**Exercise**
Set down again exactly the lines of the listing below that fall between the line holding "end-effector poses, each" and the line holding "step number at", inclusive.
Top of Data provided
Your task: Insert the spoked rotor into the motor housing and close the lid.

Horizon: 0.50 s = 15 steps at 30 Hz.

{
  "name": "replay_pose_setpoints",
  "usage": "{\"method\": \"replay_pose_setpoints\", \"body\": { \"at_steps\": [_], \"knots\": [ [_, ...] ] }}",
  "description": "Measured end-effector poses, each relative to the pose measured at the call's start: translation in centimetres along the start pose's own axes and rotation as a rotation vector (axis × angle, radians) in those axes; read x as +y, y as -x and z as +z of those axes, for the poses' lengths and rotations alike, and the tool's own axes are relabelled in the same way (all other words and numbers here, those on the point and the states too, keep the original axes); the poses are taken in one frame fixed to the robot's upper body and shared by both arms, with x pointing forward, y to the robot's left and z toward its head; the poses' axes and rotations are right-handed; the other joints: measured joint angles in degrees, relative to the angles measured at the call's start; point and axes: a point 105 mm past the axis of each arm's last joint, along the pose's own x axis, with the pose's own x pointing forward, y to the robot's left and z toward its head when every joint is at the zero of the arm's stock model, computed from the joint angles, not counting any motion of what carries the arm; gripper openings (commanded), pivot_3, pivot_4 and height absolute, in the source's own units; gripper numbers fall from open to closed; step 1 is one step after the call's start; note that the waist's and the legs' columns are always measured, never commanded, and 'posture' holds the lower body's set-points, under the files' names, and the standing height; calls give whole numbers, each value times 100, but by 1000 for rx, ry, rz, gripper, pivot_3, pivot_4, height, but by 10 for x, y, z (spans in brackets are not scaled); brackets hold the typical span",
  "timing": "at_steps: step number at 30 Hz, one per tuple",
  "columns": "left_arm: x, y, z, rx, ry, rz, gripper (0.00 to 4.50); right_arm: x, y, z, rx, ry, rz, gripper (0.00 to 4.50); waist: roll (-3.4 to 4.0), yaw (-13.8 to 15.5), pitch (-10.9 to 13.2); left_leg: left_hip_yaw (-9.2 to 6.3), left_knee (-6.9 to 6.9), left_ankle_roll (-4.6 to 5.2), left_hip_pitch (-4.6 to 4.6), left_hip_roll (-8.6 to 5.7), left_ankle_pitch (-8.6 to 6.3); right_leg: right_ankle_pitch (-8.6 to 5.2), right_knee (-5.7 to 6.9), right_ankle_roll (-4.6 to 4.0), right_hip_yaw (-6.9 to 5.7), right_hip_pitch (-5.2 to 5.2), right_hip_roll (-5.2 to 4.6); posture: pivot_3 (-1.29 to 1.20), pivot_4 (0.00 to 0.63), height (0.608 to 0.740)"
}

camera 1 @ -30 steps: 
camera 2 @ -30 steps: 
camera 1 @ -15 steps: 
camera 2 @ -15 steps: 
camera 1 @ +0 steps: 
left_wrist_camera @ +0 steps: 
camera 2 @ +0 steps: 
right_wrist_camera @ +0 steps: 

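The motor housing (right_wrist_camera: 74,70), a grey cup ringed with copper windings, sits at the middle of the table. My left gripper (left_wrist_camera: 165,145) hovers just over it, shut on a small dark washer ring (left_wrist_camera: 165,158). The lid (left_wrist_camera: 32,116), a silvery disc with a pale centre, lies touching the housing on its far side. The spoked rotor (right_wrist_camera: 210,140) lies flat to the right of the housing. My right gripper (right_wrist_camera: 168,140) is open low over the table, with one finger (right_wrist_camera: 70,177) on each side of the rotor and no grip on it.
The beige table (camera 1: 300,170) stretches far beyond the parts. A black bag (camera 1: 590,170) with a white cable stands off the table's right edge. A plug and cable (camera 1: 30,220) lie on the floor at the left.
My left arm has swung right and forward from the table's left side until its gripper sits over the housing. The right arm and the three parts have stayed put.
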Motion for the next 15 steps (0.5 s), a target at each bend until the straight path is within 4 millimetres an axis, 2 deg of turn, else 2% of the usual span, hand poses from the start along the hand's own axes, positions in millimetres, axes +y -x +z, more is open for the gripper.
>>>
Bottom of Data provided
**Response to the task**
  "description": "Measured end-effector poses, each relative to the pose measured at the call's start: translation in centimetres along the start pose's own axes and rotation as a rotation vector (axis × angle, radians) in those axes; read x as +y, y as -x and z as +z of those axes, for the poses' lengths and rotations alike, and the tool's own axes are relabelled in the same way (all other words and numbers here, those on the point and the states too, keep the original axes); the poses are taken in one frame fixed to the robot's upper body and shared by both arms, with x pointing forward, y to the robot's left and z toward its head; the poses' axes and rotations are right-handed; the other joints: measured joint angles in degrees, relative to the angles measured at the call's start; point and axes: a point 105 mm past the axis of each arm's last joint, along the pose's own x axis, with the pose's own x pointing forward, y to the robot's left and z toward its head when every joint is at the zero of the arm's stock model, computed from the joint angles, not counting any motion of what carries the arm; gripper openings (commanded), pivot_3, pivot_4 and height absolute, in the source's own units; gripper numbers fall from open to closed; step 1 is one step after the call's start; note that the waist's and the legs' columns are always measured, never commanded, and 'posture' holds the lower body's set-points, under the files' names, and the standing height; calls give whole numbers, each value times 100, but by 1000 for rx, ry, rz, gripper, pivot_3, pivot_4, height, but by 10 for x, y, z (spans in brackets are not scaled); brackets hold the typical span",
  "timing": "at_steps: step number at 30 Hz, one per tuple",

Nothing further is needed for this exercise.